Inti dari tulisan ini tetap pada rasa muak saya akan apa yang dialami negeri ini. Setelah hampir usai periode kedua dari kepemimpinan beliau atas negeri ini, bukan malah kemajuan yang dialami negeri ini, yang ada malah kehancuran yang menerus. Dari mata yang mampu melihat, kuping yang mampu mendengar dan hati yang hampir kehilangan nurani ini aku ingin membunuh para pemimpin di negeri ini yang ku anggap menjadi racun dan bakteri penyakit atas kerusakan semua ini. Tidak ada lagi yang dapat diselamatkan dari negeri ini bagiku, guru yang dulu mulia tanpa tanda jasanya, hakim yang dulu seperti dewa satu tingkat di bawah tuhan, bahkan pemuka agama yang hanya sejengkal berjarak dengan nabi dan tuhan, sekarang sudah terjangkit penyakit kronis.
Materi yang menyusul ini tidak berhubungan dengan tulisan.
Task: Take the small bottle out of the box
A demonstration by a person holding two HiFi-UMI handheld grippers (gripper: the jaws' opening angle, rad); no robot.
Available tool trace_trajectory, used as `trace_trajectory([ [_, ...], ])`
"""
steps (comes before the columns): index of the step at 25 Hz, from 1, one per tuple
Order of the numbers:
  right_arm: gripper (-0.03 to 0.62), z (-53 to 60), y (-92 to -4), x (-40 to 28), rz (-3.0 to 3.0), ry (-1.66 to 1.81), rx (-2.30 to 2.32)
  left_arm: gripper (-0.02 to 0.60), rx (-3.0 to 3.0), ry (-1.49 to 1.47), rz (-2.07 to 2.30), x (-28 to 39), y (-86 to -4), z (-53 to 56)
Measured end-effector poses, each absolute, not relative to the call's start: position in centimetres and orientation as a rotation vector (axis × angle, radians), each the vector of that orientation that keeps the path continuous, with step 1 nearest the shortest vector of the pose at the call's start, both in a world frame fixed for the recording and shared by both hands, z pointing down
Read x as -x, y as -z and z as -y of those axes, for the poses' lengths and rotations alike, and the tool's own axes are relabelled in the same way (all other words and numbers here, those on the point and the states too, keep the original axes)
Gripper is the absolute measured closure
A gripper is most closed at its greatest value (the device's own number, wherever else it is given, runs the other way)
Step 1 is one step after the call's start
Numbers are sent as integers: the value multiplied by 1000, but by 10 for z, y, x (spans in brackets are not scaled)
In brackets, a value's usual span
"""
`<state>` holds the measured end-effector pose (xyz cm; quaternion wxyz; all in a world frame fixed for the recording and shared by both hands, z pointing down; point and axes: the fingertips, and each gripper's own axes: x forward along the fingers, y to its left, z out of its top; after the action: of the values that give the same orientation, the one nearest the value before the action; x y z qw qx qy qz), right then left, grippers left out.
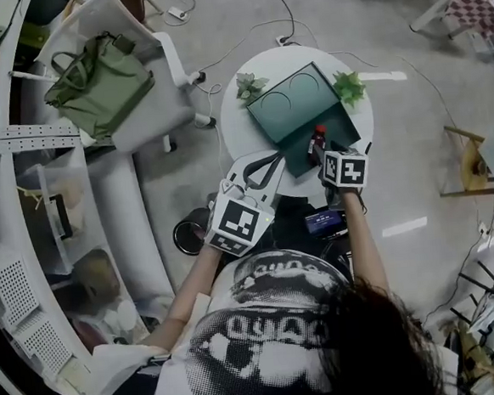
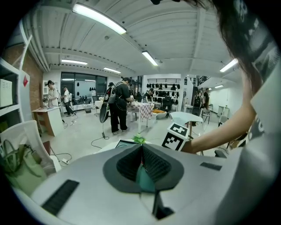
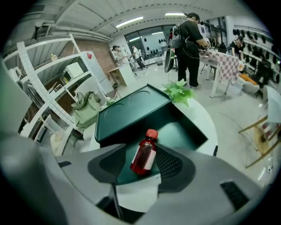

Guru sudah tidak mampu memberi praktik bagi muridnya untuk menggugu dan menirukan apa yang positif untuk diberikan kepada mereka. Guru sekarang hanya subjek yang mampu memerankan kehedonisan akan perannya sebagai manusia. Mencari duniawi lebih dominan dilakukan para pahlawan pendidikan ini sekarang. Lebih banyak guru yang hanya mampu memberikan ke-stresan kepada anak-anak muridnya sekarang yang kelak kedepan nya akan menjadi pemimpin di negeri ini. Jika guru tak mampu lagi memberikan proses menggugu dan menirukan hal yang positif untuk pembelajaran, lantas pada siapa murid-murid itu kelak akan mendapatkan proses tersebut.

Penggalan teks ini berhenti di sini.